- **Task brief**
This exercise asks for an exact copy of every entry below, with pictures omitted.

- **Records provided**
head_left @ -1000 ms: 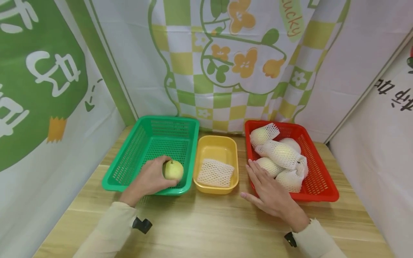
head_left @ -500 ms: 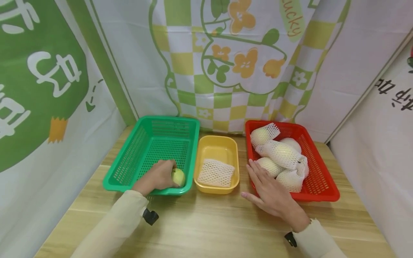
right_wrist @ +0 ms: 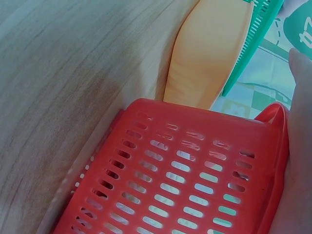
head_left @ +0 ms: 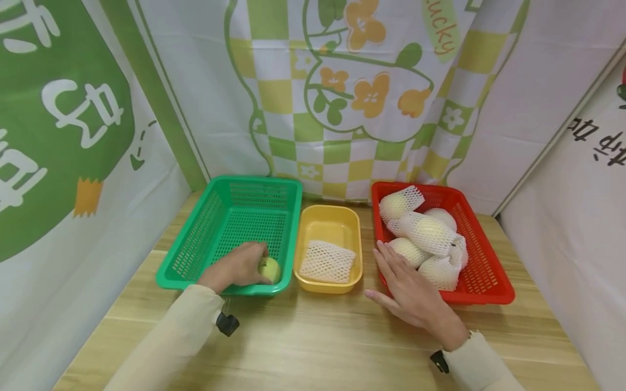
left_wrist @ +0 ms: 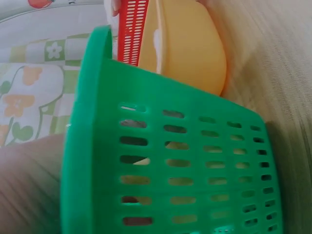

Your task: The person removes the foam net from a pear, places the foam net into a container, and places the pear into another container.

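From the head view, a person's left hand [head_left: 237,266] curls its fingers round a pale fruit [head_left: 270,270] in the green basket [head_left: 295,228]'s near right corner; the right hand [head_left: 411,296], fingers straight, lies at the near left rim of a red basket [head_left: 481,297] of net-wrapped fruits [head_left: 430,233]. The left wrist view shows the green basket's slotted outer wall screening the grip. The right wrist view shows the red basket's slotted side, a yellow tray [right_wrist: 207,56] beyond.

There are two baskets [head_left: 251,217], one yellow tub [head_left: 330,222], one loose foam net [head_left: 326,263], one bare fruit [head_left: 270,270], at least five net-wrapped fruits [head_left: 430,233] whose overlap hides the exact count, one left hand [head_left: 239,265] and one right hand [head_left: 409,288].
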A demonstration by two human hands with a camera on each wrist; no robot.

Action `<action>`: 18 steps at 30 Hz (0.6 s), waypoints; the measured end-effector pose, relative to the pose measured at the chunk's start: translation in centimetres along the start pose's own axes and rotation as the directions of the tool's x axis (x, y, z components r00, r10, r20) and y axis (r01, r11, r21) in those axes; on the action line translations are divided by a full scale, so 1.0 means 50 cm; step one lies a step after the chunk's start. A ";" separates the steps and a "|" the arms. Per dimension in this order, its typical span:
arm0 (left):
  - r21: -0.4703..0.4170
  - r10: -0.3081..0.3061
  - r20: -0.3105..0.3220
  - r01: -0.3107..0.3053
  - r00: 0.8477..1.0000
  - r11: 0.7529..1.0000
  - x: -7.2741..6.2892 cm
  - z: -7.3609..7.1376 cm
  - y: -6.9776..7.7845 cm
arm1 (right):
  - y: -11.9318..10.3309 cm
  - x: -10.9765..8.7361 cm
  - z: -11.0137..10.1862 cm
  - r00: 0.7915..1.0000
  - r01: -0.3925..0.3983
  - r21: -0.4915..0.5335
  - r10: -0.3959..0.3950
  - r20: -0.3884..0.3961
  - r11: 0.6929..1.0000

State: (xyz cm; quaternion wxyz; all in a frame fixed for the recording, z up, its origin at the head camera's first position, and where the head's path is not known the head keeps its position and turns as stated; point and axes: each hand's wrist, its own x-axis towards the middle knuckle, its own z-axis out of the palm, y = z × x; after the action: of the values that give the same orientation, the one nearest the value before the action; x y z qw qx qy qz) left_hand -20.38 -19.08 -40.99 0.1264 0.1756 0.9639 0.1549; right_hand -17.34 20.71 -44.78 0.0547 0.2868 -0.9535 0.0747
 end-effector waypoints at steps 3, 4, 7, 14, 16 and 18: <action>-0.034 -0.006 0.005 0.006 1.000 0.999 -0.013 -0.011 0.006 | 0.000 0.000 0.000 1.000 0.001 0.000 -0.001 -0.002 1.000; -0.048 -0.003 0.001 0.003 1.000 0.999 -0.017 -0.016 0.009 | 0.000 0.000 0.000 1.000 -0.002 0.000 0.002 0.001 1.000; -0.075 0.021 -0.033 -0.023 0.999 0.997 -0.030 -0.029 0.015 | 0.000 -0.001 0.000 1.000 -0.004 0.002 0.004 0.002 1.000; -0.075 0.140 -0.159 -0.153 0.977 0.985 -0.052 -0.027 0.045 | 0.000 -0.001 0.000 1.000 0.004 0.000 -0.004 -0.002 1.000; -0.035 0.200 -0.204 -0.212 0.958 0.977 -0.055 -0.013 0.057 | 0.000 -0.001 0.000 1.000 0.006 0.003 -0.006 -0.003 1.000; 0.041 0.259 -0.243 -0.257 0.935 0.965 -0.058 0.007 0.067 | -0.001 0.000 -0.001 1.000 0.007 0.010 -0.007 -0.001 1.000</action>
State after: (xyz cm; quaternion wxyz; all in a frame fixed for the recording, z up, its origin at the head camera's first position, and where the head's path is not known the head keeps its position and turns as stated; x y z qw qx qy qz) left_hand -16.67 -17.08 -39.59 -0.0163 0.2806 0.9414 0.1867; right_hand -17.32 20.69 -44.73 0.0538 0.2902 -0.9521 0.0794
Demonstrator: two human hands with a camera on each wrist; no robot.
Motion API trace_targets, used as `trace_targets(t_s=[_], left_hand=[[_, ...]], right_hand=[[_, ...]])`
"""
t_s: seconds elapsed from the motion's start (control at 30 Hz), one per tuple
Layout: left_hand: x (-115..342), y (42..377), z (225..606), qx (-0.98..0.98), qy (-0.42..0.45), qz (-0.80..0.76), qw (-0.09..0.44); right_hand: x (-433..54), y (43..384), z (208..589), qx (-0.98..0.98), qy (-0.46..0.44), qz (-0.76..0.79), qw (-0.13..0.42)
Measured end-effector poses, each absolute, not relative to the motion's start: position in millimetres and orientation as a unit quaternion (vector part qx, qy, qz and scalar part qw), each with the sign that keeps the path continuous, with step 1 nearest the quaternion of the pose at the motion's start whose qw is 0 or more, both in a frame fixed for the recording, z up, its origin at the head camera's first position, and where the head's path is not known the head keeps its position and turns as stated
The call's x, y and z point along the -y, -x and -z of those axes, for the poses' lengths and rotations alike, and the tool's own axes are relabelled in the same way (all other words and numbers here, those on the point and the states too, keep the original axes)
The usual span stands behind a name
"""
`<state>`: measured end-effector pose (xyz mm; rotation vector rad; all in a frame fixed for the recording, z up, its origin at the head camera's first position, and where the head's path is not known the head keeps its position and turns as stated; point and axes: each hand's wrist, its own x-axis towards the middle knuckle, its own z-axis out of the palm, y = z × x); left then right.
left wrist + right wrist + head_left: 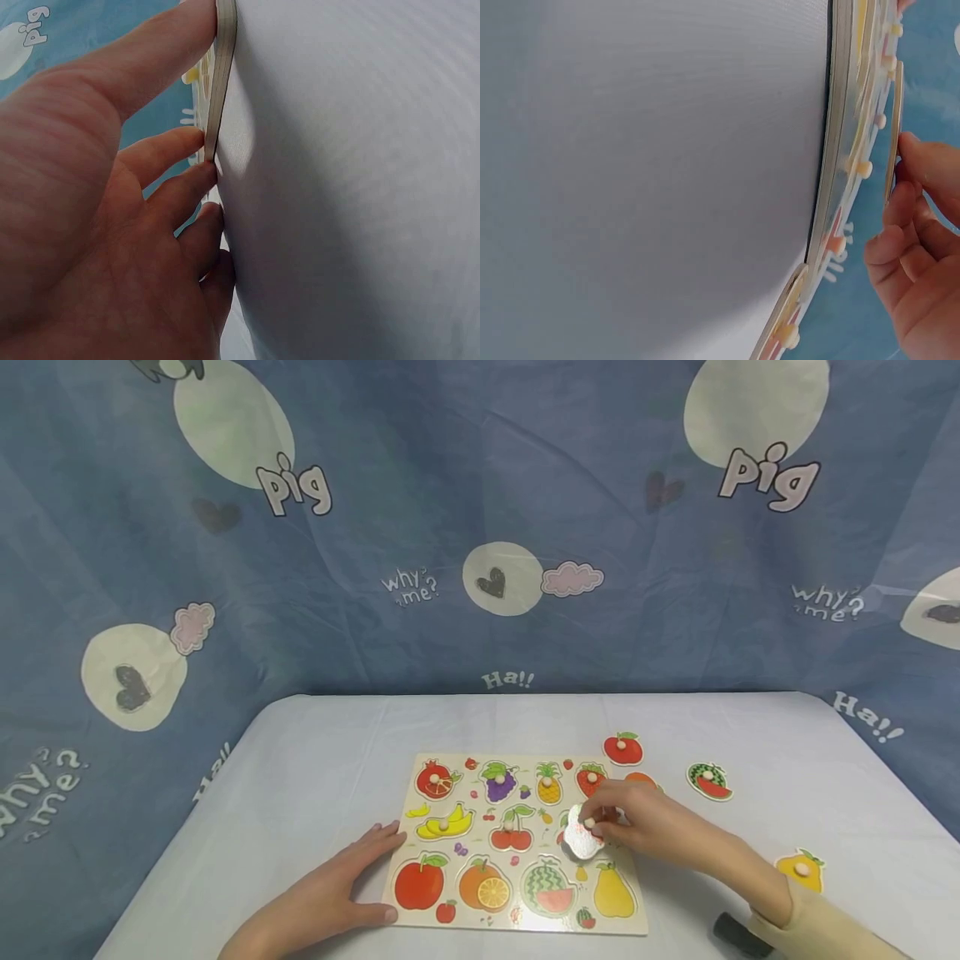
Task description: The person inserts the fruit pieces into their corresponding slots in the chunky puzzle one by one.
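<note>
The table is covered in white cloth (322, 752), and a blue printed backdrop (420, 460) hangs at 12 o'clock behind it. A fruit knob puzzle board (480, 843) lies flat on the cloth, near the table's 6 o'clock side. From the board's centre, an apple piece (623, 748) and a partly hidden orange piece (639, 777) lie at 2 o'clock, a watermelon piece (708, 782) between 2 and 3, a pear piece (801, 870) at 3, and a black object (741, 935) towards 4, partly behind the sleeve (817, 927). The right hand (637, 814) pinches a puzzle piece (579, 839) by its knob, above the board's 3 o'clock side; glare obscures its picture. That hand obstructs part of the orange piece. The left hand (348, 881), fingers extended, touches the board's edge around 9 o'clock.
</note>
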<state>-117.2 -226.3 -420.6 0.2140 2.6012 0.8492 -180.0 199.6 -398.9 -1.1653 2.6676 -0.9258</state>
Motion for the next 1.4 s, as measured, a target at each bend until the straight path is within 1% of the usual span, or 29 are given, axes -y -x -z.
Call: trace_targets(t_s=[0.33,0.77,1.4], left_hand=[[226,117,420,-0.928,-0.075,-0.306,0.2],[226,117,421,-0.927,-0.079,-0.309,0.2],[226,117,419,-0.928,-0.084,-0.307,0.194]], right_hand=[[-195,184,404,-0.878,0.367,0.301,0.06],[-190,189,405,-0.88,0.349,0.305,0.104],[-189,191,409,-0.89,0.329,0.291,0.123]])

- **Answer to the problem**
head_left @ -1000 ms: 
head_left @ -500 ms: 
right_wrist @ +0 ms: 
head_left @ +0 ms: 
left_wrist @ +0 ms: 

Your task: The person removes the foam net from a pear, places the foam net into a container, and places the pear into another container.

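From the head view, a person's left hand [head_left: 237,266] curls its fingers round a pale fruit [head_left: 270,270] in the green basket [head_left: 295,228]'s near right corner; the right hand [head_left: 411,296], fingers straight, lies at the near left rim of a red basket [head_left: 481,297] of net-wrapped fruits [head_left: 430,233]. The left wrist view shows the green basket's slotted outer wall screening the grip. The right wrist view shows the red basket's slotted side, a yellow tray [right_wrist: 207,56] beyond.

There are two baskets [head_left: 251,217], one yellow tub [head_left: 330,222], one loose foam net [head_left: 326,263], one bare fruit [head_left: 270,270], at least five net-wrapped fruits [head_left: 430,233] whose overlap hides the exact count, one left hand [head_left: 239,265] and one right hand [head_left: 409,288].
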A demonstration by two human hands with a camera on each wrist; no robot.

Action `<action>`: 18 steps at 30 Hz (0.6 s), waypoints; the measured end-effector pose, relative to the pose measured at the chunk's start: translation in centimetres along the start pose's own axes and rotation as the directions of the tool's x axis (x, y, z components r00, r10, r20) and y axis (r01, r11, r21) in those axes; on the action line translations are divided by a full scale, so 1.0 means 50 cm; step one lies a step after the chunk's start. A ";" separates the steps and a "|" the arms. Per dimension in this order, its typical span:
arm0 (left):
  - r21: -0.4703..0.4170
  - r10: -0.3081..0.3061
  - r20: -0.3105..0.3220
  - r01: -0.3107..0.3053
  - r00: 0.8477..1.0000
  - r11: 0.7529..1.0000
  - x: -7.2741..6.2892 cm
  - z: -7.3609..7.1376 cm
  - y: -6.9776..7.7845 cm
arm1 (right):
  - y: -11.9318..10.3309 cm
  - x: -10.9765..8.7361 cm
  - z: -11.0137..10.1862 cm
  - r00: 0.7915..1.0000
  - r01: -0.3925..0.3983
  - r21: -0.4915..0.5335
  - r10: -0.3959..0.3950
  - r20: -0.3884..0.3961
  - r11: 0.6929..1.0000

State: (xyz cm; quaternion wxyz; all in a frame fixed for the recording, z up, its origin at the head camera's first position, and where the head's path is not known the head keeps its position and turns as stated; point and axes: each hand's wrist, its own x-axis towards the middle knuckle, its own z-axis out of the palm, y = z × x; after the action: of the values that give the same orientation, the one nearest the value before the action; x y z qw qx qy qz) left_hand -20.38 -19.08 -40.99 0.1264 0.1756 0.9639 0.1549; right_hand -17.34 20.71 -44.78 0.0547 0.2868 -0.9535 0.0747
 end-effector waypoints at steps 3, 4, 7, 14, 16 and 18: <action>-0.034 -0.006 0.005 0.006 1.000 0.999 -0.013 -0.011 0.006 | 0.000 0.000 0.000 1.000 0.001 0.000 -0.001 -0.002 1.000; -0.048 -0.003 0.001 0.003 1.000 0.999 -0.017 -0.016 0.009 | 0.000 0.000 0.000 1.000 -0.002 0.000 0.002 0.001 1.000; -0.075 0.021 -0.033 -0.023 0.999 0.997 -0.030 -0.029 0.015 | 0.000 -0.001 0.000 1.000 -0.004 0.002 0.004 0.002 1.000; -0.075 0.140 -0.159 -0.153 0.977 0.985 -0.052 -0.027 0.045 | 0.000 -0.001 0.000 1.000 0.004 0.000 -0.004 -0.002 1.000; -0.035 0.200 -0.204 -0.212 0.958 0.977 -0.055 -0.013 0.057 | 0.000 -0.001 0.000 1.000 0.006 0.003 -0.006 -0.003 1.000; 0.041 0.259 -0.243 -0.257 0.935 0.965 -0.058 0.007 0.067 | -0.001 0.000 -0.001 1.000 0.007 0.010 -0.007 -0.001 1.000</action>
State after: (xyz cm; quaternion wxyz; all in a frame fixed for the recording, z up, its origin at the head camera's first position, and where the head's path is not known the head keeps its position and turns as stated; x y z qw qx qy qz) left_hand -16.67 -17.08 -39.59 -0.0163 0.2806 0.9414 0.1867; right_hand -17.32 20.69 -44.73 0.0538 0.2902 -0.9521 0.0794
Demonstrator: two human hands with a camera on each wrist; no robot.
Motion API trace_targets, used as `trace_targets(t_s=[_], left_hand=[[_, ...]], right_hand=[[_, ...]])`
"""
t_s: seconds elapsed from the motion's start (control at 30 Hz), one per tuple
Layout: left_hand: x (-115..342), y (42..377), z (225..606), qx (-0.98..0.98), qy (-0.42..0.45), qz (-0.80..0.76), qw (-0.09..0.44); right_hand: x (-433..54), y (43..384), z (208..589), qx (-0.98..0.98), qy (-0.46..0.44), qz (-0.76..0.79), qw (-0.13..0.42)
Measured end-effector poses, each absolute, not relative to the motion's start: position in millimetres and orientation as a unit quaternion (vector part qx, qy, qz and scalar part qw), each with the sign that keeps the path continuous, with step 1 nearest the quaternion of the pose at the motion's start whose qw is 0 or more, both in a frame fixed for the recording, z up, its origin at the head camera's first position, and where the head's path is not known the head keeps its position and turns as stated
The call's x, y and z point along the -y, -x and -z of those axes, for the poses' lengths and rotations alike, and the tool's own axes are relabelled in the same way (all other words and numbers here, those on the point and the states too, keep the original axes)
The usual span stands behind a name
"""
`<state>`: measured end-effector pose (xyz mm; rotation vector rad; all in a frame fixed for the recording, z up, its origin at the head camera's first position, and where the head's path is not known the head keeps its position and turns as stated; point and axes: each hand's wrist, its own x-axis towards the middle knuckle, its own z-axis out of the palm, y = z × x); left then right.
left wrist + right wrist + head_left: 
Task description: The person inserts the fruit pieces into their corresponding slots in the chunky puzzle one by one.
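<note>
The table is covered in white cloth (322, 752), and a blue printed backdrop (420, 460) hangs at 12 o'clock behind it. A fruit knob puzzle board (480, 843) lies flat on the cloth, near the table's 6 o'clock side. From the board's centre, an apple piece (623, 748) and a partly hidden orange piece (639, 777) lie at 2 o'clock, a watermelon piece (708, 782) between 2 and 3, a pear piece (801, 870) at 3, and a black object (741, 935) towards 4, partly behind the sleeve (817, 927). The right hand (637, 814) pinches a puzzle piece (579, 839) by its knob, above the board's 3 o'clock side; glare obscures its picture. That hand obstructs part of the orange piece. The left hand (348, 881), fingers extended, touches the board's edge around 9 o'clock.
</note>
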<state>-117.2 -226.3 -420.6 0.2140 2.6012 0.8492 -180.0 199.6 -398.9 -1.1653 2.6676 -0.9258</state>
Motion for the next 1.4 s, as measured, a target at each bend until the straight path is within 1% of the usual span, or 29 are given, axes -y -x -z.
Call: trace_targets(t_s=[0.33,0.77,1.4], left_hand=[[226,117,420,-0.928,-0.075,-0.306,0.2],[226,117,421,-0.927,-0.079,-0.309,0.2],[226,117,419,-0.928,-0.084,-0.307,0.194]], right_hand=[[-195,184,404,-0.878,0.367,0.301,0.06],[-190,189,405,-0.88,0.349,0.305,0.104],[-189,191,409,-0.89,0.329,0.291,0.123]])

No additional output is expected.